- **The data**
☆ ☆ ☆ ☆ ☆ ☆ ☆
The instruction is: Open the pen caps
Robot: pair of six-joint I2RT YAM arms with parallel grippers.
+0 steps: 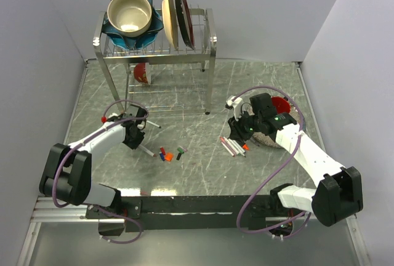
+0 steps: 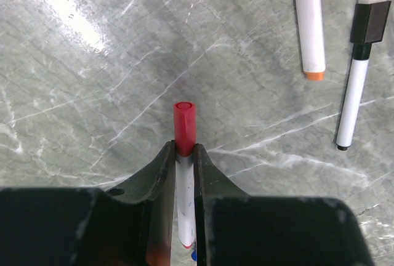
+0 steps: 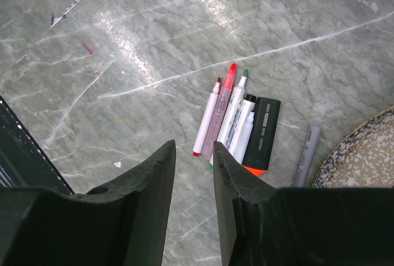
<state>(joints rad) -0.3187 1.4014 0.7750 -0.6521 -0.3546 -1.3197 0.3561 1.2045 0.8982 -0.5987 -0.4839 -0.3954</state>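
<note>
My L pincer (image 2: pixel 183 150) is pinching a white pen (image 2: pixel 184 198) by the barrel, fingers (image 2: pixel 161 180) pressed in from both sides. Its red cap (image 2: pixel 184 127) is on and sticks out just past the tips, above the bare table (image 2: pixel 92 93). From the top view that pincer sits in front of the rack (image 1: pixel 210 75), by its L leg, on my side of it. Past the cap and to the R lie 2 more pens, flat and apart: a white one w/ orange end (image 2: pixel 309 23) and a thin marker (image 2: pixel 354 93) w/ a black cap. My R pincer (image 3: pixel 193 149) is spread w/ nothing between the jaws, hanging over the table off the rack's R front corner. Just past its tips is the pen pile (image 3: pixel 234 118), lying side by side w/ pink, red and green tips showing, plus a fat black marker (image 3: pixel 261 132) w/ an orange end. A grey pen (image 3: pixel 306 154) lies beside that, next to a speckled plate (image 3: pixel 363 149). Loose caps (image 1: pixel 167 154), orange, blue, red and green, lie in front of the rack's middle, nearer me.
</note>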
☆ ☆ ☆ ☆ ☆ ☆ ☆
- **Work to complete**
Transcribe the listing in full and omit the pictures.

- **Answer area**
The instruction is: Open the pen caps
Robot: pair of six-joint I2RT YAM arms with parallel grippers.
+0 steps: 
+0 steps: 
+0 steps: 
<state>(joints rad) -0.3187 1.4014 0.7750 -0.6521 -0.3546 -1.3197 0.3561 1.2045 0.8982 -0.5987 -0.4839 -0.3954</state>
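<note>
My L pincer (image 2: pixel 183 150) is pinching a white pen (image 2: pixel 184 198) by the barrel, fingers (image 2: pixel 161 180) pressed in from both sides. Its red cap (image 2: pixel 184 127) is on and sticks out just past the tips, above the bare table (image 2: pixel 92 93). From the top view that pincer sits in front of the rack (image 1: pixel 210 75), by its L leg, on my side of it. Past the cap and to the R lie 2 more pens, flat and apart: a white one w/ orange end (image 2: pixel 309 23) and a thin marker (image 2: pixel 354 93) w/ a black cap. My R pincer (image 3: pixel 193 149) is spread w/ nothing between the jaws, hanging over the table off the rack's R front corner. Just past its tips is the pen pile (image 3: pixel 234 118), lying side by side w/ pink, red and green tips showing, plus a fat black marker (image 3: pixel 261 132) w/ an orange end. A grey pen (image 3: pixel 306 154) lies beside that, next to a speckled plate (image 3: pixel 363 149). Loose caps (image 1: pixel 167 154), orange, blue, red and green, lie in front of the rack's middle, nearer me.
</note>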

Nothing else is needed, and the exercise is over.